Cardine di tale norma incriminatrice è quindi il concetto di abusività del superamento delle misure di sicurezza del sistema predisposte dal titolare e della relativa permanenza in esso; tale concetto va analizzato sotto il duplice profilo dell’abusività dell’accesso e/o del mantenimento.
Per quanto attiene la prima ipotesi risulta oltremodo chiaro che debba essere qualificato come abusiva la condotta del soggetto che, privo di password, di autorizzazione o altri strumenti di accesso, acceda al sistema aggirando le cautele predisposte dal legittimo titolare.
Più complessa invece la situazione relativa alla posizione di chi legittimamente autorizzato ad accedere si trattenga all’interno del sistema, ed ivi operi, per finalità diverse ed ulteriori rispetto a quelle per cui l’autorizzazione è stata concessa.
Sul punto si era sviluppato un vivace dibattito giurisprudenziale, un primo orientamento riteneva sussistente una violazione dell’art. 615 ter c.p. in presenza di un accesso autorizzato ma effettuato per finalità diverse da quelle consentite mentre un secondo orientamento escludeva che in tale ipotesi potesse ritenersi integrato il reato di cui si tratta.
A dirimere il contrasto sono state chiamate le Sezioni Unite della Cassazione (Cass. S.U. n.4694/2011) che hanno chiarito come il concetto di abusività dovrà ritenersi integrato sia nei casi in cui il soggetto autorizzato all’accesso violi le prescrizioni impartite espressamente dal titolare del sistema e sia in quelli in cui vengano poste in essere operazioni che non possano essere ricondotte a quelle per cui il soggetto era stato incaricato ed era stato autorizzato ad accedere.
Rimaneva però aperta una questione relativa alla circostanza aggravante di cui al comma 2 dell’art. 615 ter c.p. che punisce più gravemente la condotta di accesso abusiva qualora effettuata da un pubblico ufficiale in violazione dei propri doveri e della propria funzione.

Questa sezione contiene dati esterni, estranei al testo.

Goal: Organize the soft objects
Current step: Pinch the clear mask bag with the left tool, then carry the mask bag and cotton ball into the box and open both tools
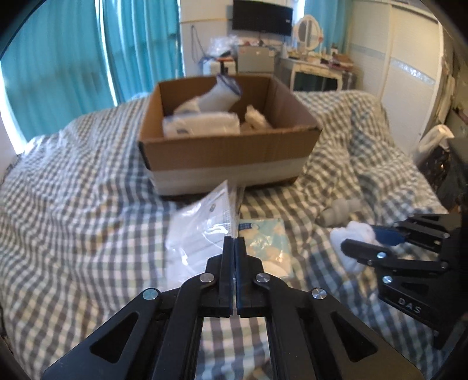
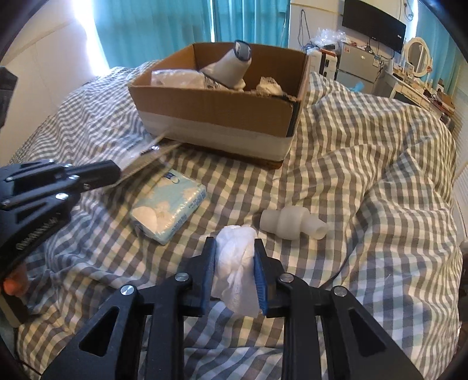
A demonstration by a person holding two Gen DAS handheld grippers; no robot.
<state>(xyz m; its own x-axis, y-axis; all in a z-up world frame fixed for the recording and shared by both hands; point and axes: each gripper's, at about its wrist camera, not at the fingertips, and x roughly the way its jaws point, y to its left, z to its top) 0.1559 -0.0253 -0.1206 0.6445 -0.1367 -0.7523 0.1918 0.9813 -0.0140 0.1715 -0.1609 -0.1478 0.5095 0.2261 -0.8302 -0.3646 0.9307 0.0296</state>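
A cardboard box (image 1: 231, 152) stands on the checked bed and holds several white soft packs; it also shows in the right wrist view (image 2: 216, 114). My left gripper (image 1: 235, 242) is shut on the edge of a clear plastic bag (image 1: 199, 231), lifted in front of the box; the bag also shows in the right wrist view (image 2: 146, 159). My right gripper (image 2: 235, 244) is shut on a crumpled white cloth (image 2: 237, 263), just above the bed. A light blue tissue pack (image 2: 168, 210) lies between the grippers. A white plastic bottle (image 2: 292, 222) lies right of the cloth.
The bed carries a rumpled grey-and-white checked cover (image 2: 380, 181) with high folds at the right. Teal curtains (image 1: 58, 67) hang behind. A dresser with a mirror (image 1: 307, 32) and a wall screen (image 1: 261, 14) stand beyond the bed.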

L’interrogativo che si poneva riguardava l’estendibilità del suddetto principio di diritto alla condotta del pubblico ufficiale o incaricato di pubblico servizio che accedendo ad un sistema a cui è autorizzato operi uno sviamento della propria funzione utilizzando il sistema per fini diversi da quelli per cui è autorizzato e diretta al soddisfacimento di fini privati e non istituzionali.
Nel 2017 sono nuovamente intervenute le Sezioni Unite (Cass. S.U. 41210/2017) ed hanno chiarito che l’attività dei pubblici ufficiali è limitata da precisi confini che sono parte integrante del loro status soggettivo, pertanto un accesso o una permanenza effettuata per ragioni diverse da quelle d’ufficio concretizza uno sviamento di potere ed è pertanto condotta idonea ad integrare la fattispecie p. e p. ex art. 615 ter c.2 n.1 c.p.

Avv. Alessandro Calogiuri

-Cass. S.U. n. 4694/2011
-Cass. S.U. 41210/2017
-Bibliografia: Nicolò Bussolati “Accesso abusivo a un sistema informatico o telematico ex art. 615-ter c.p.: il nodo dell’abusività.”.